What the task asks:
Say how many lines in the records include the string "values", adding no other words.

Records contained in a dataset:
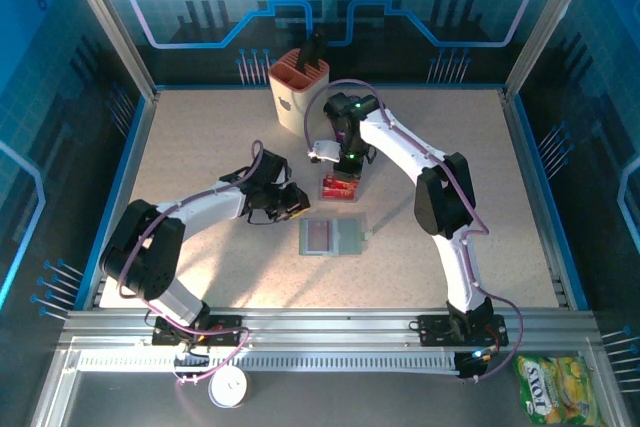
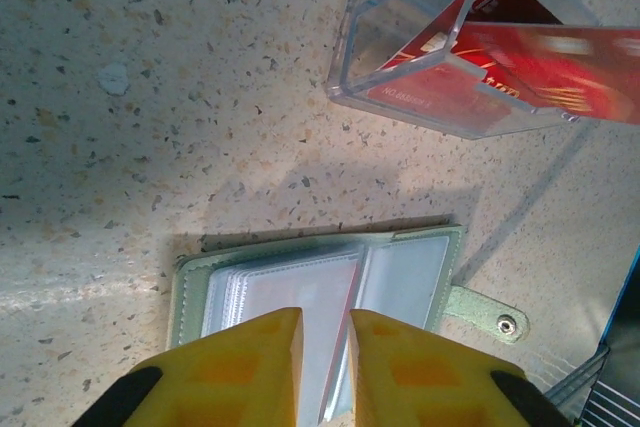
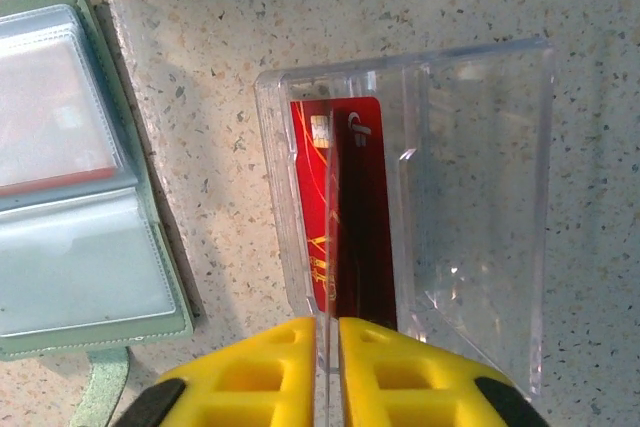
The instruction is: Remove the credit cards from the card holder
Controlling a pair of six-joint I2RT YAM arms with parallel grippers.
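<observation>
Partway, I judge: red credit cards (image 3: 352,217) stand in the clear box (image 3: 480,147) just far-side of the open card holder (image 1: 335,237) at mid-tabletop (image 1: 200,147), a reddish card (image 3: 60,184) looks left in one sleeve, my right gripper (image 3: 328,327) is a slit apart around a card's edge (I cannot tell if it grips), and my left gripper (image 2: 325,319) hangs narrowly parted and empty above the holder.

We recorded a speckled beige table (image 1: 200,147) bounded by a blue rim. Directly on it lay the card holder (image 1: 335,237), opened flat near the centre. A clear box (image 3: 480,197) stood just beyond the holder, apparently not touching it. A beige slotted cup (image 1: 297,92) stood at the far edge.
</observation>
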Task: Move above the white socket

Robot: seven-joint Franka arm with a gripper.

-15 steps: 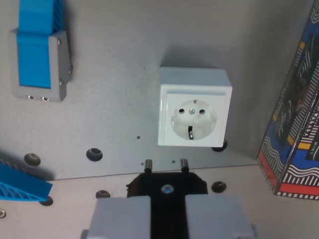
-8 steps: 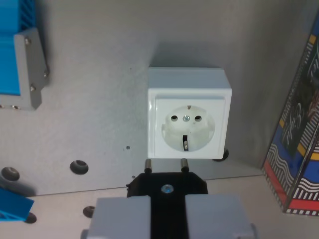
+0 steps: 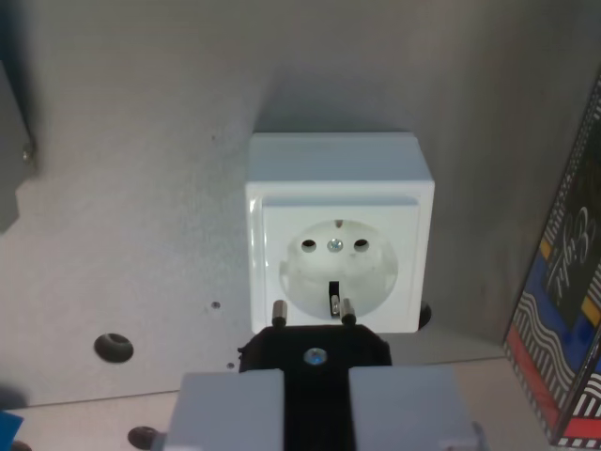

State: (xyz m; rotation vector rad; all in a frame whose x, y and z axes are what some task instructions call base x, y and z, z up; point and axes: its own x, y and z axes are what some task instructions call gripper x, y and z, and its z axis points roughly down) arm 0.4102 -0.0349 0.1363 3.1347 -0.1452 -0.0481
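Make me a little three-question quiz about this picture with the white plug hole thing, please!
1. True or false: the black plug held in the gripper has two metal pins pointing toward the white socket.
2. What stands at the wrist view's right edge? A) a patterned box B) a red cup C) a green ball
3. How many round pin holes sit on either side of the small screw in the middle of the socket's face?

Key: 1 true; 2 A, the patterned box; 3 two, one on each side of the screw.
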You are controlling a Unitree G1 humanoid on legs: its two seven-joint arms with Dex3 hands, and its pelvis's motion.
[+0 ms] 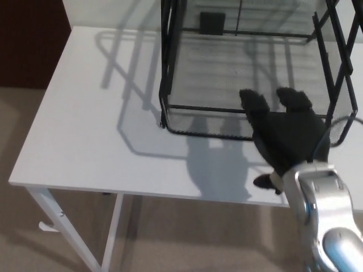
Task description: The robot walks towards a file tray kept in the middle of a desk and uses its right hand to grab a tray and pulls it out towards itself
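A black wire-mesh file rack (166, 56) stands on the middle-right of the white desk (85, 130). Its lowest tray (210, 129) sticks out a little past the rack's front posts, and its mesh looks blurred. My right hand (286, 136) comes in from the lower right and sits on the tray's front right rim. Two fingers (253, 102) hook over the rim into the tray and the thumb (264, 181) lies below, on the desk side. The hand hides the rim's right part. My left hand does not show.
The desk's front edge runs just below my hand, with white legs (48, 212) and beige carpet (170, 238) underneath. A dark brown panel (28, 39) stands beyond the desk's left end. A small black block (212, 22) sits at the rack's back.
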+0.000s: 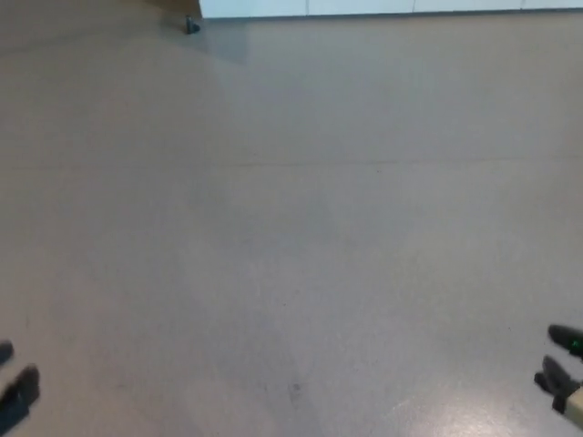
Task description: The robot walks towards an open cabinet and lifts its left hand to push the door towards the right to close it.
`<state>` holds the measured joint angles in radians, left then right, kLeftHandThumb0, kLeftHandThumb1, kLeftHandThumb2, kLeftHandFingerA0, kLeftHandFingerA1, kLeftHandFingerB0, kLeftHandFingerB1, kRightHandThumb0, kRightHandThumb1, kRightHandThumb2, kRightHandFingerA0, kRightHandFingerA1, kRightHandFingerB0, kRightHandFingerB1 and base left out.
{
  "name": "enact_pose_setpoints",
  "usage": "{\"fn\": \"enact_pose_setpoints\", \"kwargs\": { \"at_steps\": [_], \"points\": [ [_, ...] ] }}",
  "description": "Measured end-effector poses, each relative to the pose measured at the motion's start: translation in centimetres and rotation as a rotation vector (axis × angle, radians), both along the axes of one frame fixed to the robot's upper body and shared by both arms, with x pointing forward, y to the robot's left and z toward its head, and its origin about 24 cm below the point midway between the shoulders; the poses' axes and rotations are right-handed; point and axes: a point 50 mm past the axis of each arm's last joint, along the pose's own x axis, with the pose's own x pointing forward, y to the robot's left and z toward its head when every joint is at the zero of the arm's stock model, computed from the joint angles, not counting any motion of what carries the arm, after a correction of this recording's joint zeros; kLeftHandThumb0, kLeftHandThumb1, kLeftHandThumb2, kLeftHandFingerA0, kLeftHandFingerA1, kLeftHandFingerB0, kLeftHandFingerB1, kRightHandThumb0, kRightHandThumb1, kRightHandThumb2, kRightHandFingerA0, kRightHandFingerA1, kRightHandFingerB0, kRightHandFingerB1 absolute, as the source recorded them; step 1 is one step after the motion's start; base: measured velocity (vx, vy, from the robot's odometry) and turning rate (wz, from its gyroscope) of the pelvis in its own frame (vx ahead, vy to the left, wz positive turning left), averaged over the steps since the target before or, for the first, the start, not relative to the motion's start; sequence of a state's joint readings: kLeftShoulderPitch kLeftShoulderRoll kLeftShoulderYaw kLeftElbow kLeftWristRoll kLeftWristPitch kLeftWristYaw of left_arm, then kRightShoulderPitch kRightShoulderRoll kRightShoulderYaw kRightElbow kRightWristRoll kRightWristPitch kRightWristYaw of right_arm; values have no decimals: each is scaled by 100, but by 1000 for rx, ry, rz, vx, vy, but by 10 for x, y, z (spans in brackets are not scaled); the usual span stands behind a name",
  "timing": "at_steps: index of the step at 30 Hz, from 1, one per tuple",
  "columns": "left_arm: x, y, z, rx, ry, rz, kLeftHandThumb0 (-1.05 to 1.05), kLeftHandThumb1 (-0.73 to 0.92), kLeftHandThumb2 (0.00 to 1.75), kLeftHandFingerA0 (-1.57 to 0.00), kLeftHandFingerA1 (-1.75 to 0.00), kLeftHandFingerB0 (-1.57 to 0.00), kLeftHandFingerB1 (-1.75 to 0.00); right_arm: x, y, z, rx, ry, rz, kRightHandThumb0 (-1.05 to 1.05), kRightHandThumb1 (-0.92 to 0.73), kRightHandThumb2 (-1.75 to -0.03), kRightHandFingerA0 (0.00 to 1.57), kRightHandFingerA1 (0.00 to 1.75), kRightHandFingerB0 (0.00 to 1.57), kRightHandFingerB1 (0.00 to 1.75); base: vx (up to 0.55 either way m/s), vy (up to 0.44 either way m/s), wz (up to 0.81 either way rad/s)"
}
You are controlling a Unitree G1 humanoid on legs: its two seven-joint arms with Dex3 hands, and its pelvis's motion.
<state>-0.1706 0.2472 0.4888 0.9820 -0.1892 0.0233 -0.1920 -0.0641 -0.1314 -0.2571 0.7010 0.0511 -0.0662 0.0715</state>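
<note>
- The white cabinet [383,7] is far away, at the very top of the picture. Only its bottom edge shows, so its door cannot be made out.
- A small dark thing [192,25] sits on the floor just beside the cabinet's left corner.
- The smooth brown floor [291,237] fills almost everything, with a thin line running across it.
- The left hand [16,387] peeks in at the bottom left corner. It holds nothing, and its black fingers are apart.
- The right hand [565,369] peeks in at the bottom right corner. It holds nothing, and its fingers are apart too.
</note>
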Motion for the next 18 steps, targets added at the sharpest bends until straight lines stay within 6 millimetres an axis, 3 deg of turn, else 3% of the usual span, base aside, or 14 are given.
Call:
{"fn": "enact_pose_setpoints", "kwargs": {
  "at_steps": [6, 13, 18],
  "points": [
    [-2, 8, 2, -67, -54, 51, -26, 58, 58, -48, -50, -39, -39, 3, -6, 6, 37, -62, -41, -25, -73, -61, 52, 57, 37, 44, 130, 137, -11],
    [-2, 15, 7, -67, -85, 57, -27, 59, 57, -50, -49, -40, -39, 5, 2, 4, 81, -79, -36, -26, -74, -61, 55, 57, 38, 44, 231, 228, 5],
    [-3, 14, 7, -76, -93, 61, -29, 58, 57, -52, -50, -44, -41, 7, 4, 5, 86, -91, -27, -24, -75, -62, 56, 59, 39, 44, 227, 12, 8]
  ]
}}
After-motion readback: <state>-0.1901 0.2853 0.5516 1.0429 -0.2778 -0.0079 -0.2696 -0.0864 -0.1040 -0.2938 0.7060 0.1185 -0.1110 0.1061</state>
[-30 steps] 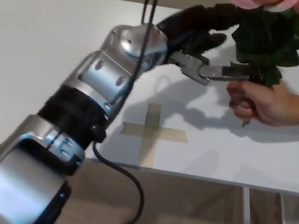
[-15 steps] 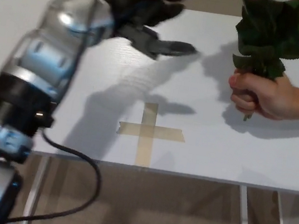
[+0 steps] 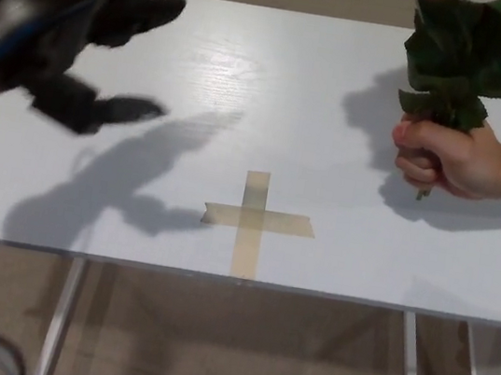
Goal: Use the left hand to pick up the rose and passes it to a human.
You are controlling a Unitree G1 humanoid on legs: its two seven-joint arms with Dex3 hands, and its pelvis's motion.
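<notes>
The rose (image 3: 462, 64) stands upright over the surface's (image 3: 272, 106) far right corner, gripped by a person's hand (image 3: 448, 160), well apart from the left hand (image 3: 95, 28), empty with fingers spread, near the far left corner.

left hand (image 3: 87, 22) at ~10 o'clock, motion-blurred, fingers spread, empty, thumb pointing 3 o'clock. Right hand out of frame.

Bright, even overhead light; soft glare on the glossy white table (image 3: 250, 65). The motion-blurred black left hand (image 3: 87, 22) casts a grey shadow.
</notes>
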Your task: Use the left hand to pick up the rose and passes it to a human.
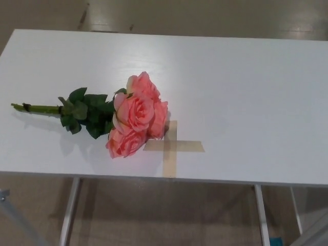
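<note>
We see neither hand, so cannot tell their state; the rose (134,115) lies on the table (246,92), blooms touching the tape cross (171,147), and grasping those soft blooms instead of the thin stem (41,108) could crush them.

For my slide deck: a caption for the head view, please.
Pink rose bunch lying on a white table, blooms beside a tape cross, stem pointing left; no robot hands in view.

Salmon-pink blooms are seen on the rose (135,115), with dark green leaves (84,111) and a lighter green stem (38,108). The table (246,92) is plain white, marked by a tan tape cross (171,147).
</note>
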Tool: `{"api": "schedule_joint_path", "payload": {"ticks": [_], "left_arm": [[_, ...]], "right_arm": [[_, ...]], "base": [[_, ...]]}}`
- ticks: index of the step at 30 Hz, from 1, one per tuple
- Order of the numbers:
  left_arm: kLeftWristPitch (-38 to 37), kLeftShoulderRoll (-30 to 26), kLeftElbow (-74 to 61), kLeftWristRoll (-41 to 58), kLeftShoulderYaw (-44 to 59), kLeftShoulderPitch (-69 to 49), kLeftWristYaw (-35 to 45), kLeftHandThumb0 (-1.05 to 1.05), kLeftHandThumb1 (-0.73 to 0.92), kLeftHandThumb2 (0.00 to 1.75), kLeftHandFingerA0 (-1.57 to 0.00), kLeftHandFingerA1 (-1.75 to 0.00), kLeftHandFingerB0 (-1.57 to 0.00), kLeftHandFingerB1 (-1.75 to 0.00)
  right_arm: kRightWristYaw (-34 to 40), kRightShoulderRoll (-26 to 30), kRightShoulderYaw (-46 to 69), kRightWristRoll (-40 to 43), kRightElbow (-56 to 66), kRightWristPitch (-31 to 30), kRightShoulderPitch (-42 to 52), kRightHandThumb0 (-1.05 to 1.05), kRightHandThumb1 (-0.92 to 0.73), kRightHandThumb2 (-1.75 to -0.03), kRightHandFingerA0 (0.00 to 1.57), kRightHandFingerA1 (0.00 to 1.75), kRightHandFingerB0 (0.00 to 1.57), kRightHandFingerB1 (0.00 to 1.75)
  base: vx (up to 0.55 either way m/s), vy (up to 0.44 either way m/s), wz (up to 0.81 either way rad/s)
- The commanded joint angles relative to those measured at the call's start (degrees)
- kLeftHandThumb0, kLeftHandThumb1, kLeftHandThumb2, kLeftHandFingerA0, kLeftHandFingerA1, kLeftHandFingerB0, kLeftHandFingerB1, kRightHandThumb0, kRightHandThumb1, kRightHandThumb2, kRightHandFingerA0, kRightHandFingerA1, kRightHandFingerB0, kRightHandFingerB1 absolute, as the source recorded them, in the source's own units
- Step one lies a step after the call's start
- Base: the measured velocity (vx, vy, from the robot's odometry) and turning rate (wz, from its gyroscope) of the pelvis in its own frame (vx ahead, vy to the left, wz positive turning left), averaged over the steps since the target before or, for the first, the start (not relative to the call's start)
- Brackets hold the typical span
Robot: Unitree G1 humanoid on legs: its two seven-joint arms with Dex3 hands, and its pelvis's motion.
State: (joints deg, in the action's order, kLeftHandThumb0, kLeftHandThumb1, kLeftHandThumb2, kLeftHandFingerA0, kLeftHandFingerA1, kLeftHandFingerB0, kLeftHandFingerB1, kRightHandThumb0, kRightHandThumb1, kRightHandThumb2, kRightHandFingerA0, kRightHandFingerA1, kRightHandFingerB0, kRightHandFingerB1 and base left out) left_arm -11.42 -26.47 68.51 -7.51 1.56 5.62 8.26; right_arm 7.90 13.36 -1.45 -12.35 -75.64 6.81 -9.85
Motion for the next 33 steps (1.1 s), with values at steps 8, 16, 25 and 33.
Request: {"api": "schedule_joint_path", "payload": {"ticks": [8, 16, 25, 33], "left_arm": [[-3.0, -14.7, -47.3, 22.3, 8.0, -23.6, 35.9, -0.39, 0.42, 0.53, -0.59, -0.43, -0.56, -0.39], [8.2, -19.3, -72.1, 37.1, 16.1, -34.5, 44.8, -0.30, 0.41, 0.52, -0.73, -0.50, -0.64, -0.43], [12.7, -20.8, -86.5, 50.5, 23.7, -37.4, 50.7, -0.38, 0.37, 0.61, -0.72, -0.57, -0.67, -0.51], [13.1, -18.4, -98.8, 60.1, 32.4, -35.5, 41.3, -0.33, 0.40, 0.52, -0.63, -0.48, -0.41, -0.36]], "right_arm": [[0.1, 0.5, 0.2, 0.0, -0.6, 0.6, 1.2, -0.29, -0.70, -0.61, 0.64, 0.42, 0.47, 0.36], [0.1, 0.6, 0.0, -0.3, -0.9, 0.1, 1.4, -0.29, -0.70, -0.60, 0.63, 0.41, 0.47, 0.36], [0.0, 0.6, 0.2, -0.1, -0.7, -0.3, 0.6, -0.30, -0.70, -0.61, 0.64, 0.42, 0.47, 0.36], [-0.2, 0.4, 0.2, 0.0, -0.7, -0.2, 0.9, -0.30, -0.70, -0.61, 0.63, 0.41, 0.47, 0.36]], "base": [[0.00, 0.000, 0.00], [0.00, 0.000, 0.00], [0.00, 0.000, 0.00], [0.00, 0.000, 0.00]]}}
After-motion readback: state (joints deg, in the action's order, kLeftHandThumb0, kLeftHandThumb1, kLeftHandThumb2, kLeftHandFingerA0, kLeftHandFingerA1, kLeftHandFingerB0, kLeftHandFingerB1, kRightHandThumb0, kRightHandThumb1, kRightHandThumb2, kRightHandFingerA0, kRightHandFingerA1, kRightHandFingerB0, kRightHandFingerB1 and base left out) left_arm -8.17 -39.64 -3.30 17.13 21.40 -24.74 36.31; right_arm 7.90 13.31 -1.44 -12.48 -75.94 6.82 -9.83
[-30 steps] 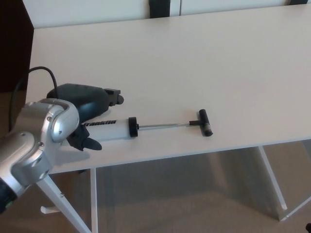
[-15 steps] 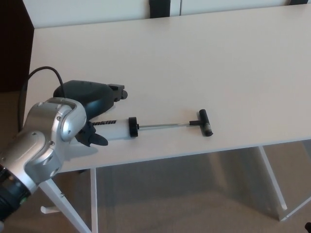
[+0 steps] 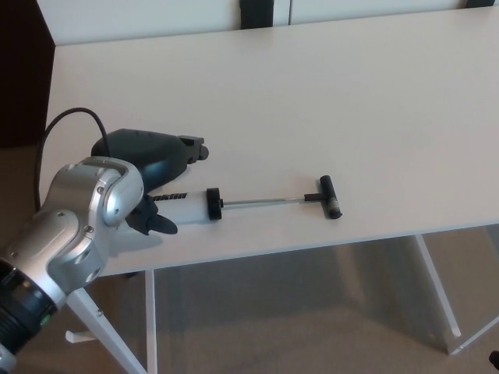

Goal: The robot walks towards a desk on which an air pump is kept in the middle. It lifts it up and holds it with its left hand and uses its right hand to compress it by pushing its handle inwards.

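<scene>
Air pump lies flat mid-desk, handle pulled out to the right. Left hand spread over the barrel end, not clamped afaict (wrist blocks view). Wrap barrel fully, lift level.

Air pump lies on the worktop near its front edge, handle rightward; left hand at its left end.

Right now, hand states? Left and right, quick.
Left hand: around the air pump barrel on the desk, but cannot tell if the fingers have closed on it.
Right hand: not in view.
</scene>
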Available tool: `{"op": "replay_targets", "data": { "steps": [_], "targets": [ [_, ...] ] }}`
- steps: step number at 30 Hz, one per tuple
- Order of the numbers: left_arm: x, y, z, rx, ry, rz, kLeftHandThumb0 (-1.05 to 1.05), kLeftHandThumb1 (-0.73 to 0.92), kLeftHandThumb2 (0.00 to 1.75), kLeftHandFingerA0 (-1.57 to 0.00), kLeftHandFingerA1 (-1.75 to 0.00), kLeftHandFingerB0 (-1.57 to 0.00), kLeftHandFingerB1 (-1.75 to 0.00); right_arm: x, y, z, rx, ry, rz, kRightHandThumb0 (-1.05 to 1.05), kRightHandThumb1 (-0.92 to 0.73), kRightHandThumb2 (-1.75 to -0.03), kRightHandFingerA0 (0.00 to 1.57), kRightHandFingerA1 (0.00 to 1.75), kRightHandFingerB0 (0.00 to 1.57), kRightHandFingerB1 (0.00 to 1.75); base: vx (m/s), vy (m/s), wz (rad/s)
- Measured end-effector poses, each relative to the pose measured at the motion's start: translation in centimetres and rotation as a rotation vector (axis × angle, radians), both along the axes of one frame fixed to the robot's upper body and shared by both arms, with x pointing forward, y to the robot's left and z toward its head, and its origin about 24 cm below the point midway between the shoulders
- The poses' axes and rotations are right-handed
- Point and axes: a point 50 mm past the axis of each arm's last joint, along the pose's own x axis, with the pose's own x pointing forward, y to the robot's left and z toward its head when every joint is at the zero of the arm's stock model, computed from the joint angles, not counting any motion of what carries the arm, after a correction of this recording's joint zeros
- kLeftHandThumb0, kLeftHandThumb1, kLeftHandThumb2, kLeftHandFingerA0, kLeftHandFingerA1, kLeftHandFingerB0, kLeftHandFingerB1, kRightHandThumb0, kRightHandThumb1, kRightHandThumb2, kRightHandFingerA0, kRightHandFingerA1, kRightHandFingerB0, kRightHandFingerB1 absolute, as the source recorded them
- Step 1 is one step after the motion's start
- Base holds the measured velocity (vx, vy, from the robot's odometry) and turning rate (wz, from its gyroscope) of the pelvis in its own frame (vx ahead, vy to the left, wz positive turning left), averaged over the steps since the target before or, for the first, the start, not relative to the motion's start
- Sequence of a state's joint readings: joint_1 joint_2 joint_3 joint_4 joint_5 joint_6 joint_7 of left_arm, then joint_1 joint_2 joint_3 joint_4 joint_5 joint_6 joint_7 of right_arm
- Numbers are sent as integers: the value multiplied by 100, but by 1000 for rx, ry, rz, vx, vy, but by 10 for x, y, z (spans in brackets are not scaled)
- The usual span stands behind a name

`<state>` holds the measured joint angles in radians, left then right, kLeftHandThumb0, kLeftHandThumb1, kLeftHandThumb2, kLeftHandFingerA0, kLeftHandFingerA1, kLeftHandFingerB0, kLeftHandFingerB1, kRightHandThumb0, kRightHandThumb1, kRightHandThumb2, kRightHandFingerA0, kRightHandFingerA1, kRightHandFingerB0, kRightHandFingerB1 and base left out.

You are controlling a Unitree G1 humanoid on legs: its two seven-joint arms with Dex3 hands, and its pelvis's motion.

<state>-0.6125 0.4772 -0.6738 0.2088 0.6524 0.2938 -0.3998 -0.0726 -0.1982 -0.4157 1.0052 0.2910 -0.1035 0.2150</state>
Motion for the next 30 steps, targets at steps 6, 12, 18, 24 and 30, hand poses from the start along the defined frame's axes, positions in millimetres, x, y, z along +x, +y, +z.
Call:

Reply to the task:
2